Using SageMaker debugger to monitor autoencoder model training
This notebook’s CI test result for us-west-2 is as follows. CI test results in other regions can be found at the end of the notebook.
This notebook will train a convolutional autoencoder model on MNIST dataset and use SageMaker debugger to monitor key metrics in realtime. An autoencoder consists of an encoder that downsamples input data and a decoder that tries to reconstruct the original input.

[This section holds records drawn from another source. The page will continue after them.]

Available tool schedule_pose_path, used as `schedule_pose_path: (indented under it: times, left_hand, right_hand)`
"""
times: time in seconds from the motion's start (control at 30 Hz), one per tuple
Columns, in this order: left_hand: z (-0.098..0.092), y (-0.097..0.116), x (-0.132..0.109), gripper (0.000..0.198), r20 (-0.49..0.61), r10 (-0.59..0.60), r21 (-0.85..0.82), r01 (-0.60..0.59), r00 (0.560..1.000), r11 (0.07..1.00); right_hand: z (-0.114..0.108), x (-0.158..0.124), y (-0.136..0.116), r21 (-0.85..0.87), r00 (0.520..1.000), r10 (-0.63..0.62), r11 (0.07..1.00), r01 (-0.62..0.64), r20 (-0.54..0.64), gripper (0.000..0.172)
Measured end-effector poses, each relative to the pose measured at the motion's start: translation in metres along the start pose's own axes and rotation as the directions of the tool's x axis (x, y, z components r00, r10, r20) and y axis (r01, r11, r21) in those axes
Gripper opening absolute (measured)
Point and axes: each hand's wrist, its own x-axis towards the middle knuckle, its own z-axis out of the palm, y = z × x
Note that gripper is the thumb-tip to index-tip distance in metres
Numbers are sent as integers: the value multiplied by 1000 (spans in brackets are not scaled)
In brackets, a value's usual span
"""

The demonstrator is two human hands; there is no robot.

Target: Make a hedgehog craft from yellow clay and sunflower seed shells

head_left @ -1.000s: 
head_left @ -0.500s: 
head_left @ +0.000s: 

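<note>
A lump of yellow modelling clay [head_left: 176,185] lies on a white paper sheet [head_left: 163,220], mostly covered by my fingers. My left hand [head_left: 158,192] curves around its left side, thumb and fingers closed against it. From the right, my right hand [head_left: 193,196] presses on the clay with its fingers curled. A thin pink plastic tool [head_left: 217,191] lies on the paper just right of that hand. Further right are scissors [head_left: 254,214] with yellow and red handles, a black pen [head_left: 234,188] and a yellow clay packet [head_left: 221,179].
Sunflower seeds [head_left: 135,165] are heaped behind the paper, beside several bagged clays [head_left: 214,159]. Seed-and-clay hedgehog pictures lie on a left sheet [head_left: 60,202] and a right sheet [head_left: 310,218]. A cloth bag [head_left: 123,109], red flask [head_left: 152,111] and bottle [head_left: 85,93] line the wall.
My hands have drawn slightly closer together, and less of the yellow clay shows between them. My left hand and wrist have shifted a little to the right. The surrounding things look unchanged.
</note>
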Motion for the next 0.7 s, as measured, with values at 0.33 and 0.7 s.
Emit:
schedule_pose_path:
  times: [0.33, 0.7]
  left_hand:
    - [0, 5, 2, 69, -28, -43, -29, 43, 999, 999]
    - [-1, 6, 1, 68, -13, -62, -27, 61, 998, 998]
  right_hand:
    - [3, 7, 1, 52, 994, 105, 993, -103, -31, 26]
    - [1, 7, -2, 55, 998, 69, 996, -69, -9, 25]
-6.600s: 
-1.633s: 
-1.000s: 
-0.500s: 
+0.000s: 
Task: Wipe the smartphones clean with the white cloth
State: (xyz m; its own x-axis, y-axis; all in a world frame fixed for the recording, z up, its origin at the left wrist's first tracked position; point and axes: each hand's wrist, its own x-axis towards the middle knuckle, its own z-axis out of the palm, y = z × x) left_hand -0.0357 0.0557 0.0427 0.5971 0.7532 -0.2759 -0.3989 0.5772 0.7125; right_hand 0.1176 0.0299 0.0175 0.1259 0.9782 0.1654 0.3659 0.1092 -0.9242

In this notebook we will use an autoencoder with the following architecture:
--------------------------------------------------------------------------------
Layer (type) Output Shape Param #
================================================================================
Input (1, 1, 28, 28) 0
Activation-1 <Symbol hybridsequential0_conv0_relu_fwd> 0
Activation-2 (1, 32, 24, 24) 0
Conv2D-3 (1, 32, 24, 24) 832
MaxPool2D-4 (1, 32, 12, 12) 0
Activation-5 <Symbol hybridsequential0_conv1_relu_fwd> 0
Activation-6 (1, 32, 8, 8) 0
Conv2D-7 (1, 32, 8, 8) 25632
MaxPool2D-8 (1, 32, 4, 4) 0
Dense-9 (1, 20) 10260
Activation-10 <Symbol hybridsequential1_dense0_relu_fwd> 0
Activation-11 (1, 512) 0
Dense-12 (1, 512) 10752
HybridLambda-13 (1, 32, 8, 8) 0
Activation-14 <Symbol hybridsequential1_conv0_relu_fwd> 0
Activation-15 (1, 32, 12, 12) 0
Conv2DTranspose-16 (1, 32, 12, 12) 25632
HybridLambda-17 (1, 32, 24, 24) 0
Activation-18 <Symbol hybridsequential1_conv1_sigmoid_fwd> 0
Activation-19 (1, 1, 28, 28) 0
Conv2DTranspose-20 (1, 1, 28, 28) 801
ConvolutionalAutoencoder-21 (1, 1, 28, 28) 0
================================================================================
Parameters in forward computation graph, duplicate included
Total params: 73909
Trainable params: 73909
Non-trainable params: 0
Shared params in forward computation graph: 0
Unique parameters in model: 73909
--------------------------------------------------------------------------------
The bottleneck layer forces the autoencoder to learn a compressed representation (latent variables) of the dataset. Visualizing the latent space helps to understand what the autoencoder is learning. We can check if the model is training well by checking - reconstructed images (autoencoder output) - t-Distributed Stochastic Neighbor Embedding (t-SNE) of the latent variables

Training MXNet autoencoder model in Amazon SageMaker with debugger
Before starting the SageMaker training job, we need to install some libraries. We will use smdebug
library to read, filter and analyze raw tensors that are stored in Amazon S3. We install seaborn
library that will be used later on to plot t-Distributed Stochastic Neighbor Embedding (t-SNE) of the latent variables.
[ ]:
import pip
def import_or_install(package):
try:
__import__(package)
except ImportError:
! pip install $package
[ ]:
import_or_install("smdebug")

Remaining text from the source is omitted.